Should pictures appear among the records, leave them out, and copy exactly only the lines from the first through the one with "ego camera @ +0", inclusive.
===== Records for this exercise
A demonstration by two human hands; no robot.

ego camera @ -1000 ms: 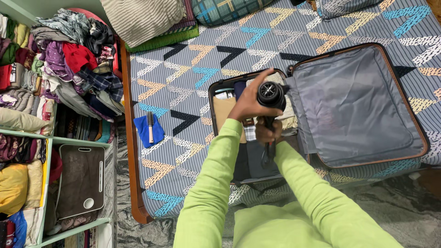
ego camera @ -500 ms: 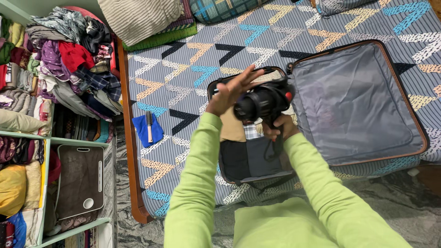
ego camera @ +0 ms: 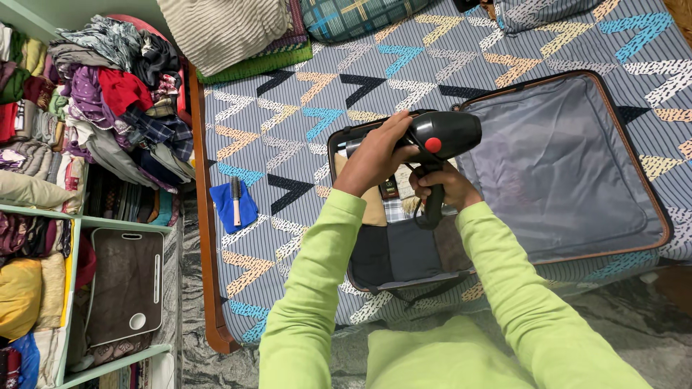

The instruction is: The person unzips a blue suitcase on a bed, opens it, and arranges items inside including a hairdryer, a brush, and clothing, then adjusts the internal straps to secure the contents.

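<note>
The person, in lime-green sleeves, holds a black hair dryer (ego camera: pixel 440 137) with a red button above an open suitcase (ego camera: pixel 577 238) that lies on the bed (ego camera: pixel 288 108). The left hand (ego camera: pixel 375 155) wraps over the nozzle end of the dryer's barrel, its fingers (ego camera: pixel 393 126) curled shut over the top. The right hand (ego camera: pixel 443 189) closes around the dryer's handle from below, fingers folded tight on the grip, and the lower end of the handle sticks out past the hand. The dryer lies roughly level, its barrel across the seam between the suitcase's two halves, held clear of the contents.

The suitcase's near half holds folded clothes in dark grey (ego camera: pixel 404 252) and tan, with a few small items just under the hands that are too hidden to tell apart. Its lid half lies flat to the right, lined in grey fabric.

The bed wears a grey striped cover with coloured chevrons. On it, to the left of the suitcase and well apart from the hands, lies a folded blue cloth (ego camera: pixel 232 205) with a slim pinkish stick-shaped item (ego camera: pixel 236 200) resting on top. At the head of the bed lie a beige folded blanket (ego camera: pixel 223 29) and a dark plaid pillow (ego camera: pixel 353 14).

To the left stands a pale green shelf unit (ego camera: pixel 94 220) stuffed with piled clothing, and a brown lap tray (ego camera: pixel 126 284) lies on its lower level.
</note>
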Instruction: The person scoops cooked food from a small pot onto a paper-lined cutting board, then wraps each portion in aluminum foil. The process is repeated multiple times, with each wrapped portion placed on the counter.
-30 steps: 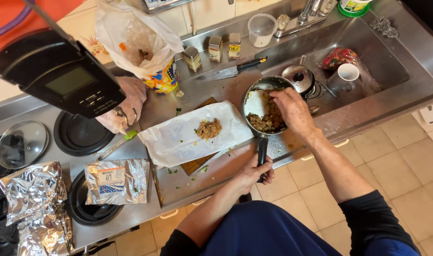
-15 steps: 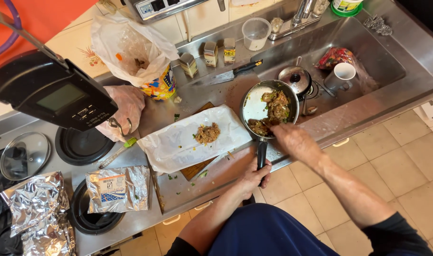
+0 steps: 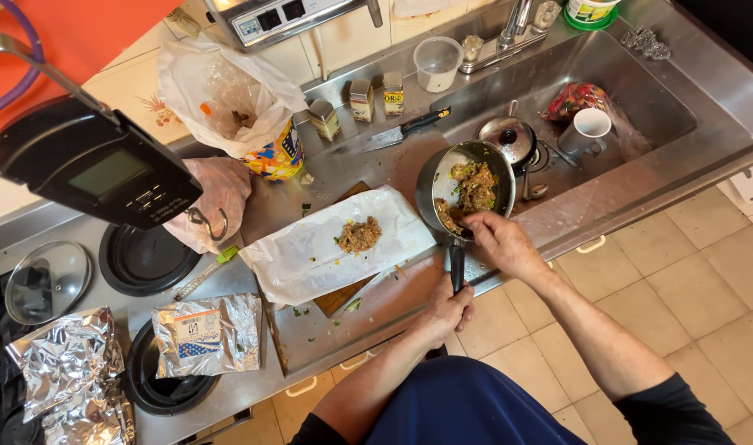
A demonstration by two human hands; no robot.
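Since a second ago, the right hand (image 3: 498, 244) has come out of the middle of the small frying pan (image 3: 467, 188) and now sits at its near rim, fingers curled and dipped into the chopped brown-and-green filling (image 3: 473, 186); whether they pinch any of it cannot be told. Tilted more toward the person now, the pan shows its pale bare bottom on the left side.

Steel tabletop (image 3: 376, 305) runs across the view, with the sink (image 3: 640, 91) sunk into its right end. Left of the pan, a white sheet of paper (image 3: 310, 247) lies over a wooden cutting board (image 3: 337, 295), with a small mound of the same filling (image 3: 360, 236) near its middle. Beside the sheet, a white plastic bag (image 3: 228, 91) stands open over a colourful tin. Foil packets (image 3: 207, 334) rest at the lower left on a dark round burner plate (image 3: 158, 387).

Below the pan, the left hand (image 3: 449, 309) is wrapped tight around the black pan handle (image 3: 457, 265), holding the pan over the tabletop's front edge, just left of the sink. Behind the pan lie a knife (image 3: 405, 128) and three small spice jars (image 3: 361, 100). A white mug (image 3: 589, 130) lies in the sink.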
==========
Task response:
A demonstration by two human hands; no robot.

ego camera @ -1000 ms: 
ego camera @ -500 ms: 
ego camera @ +0 ms: 

That is the complete answer to the exercise.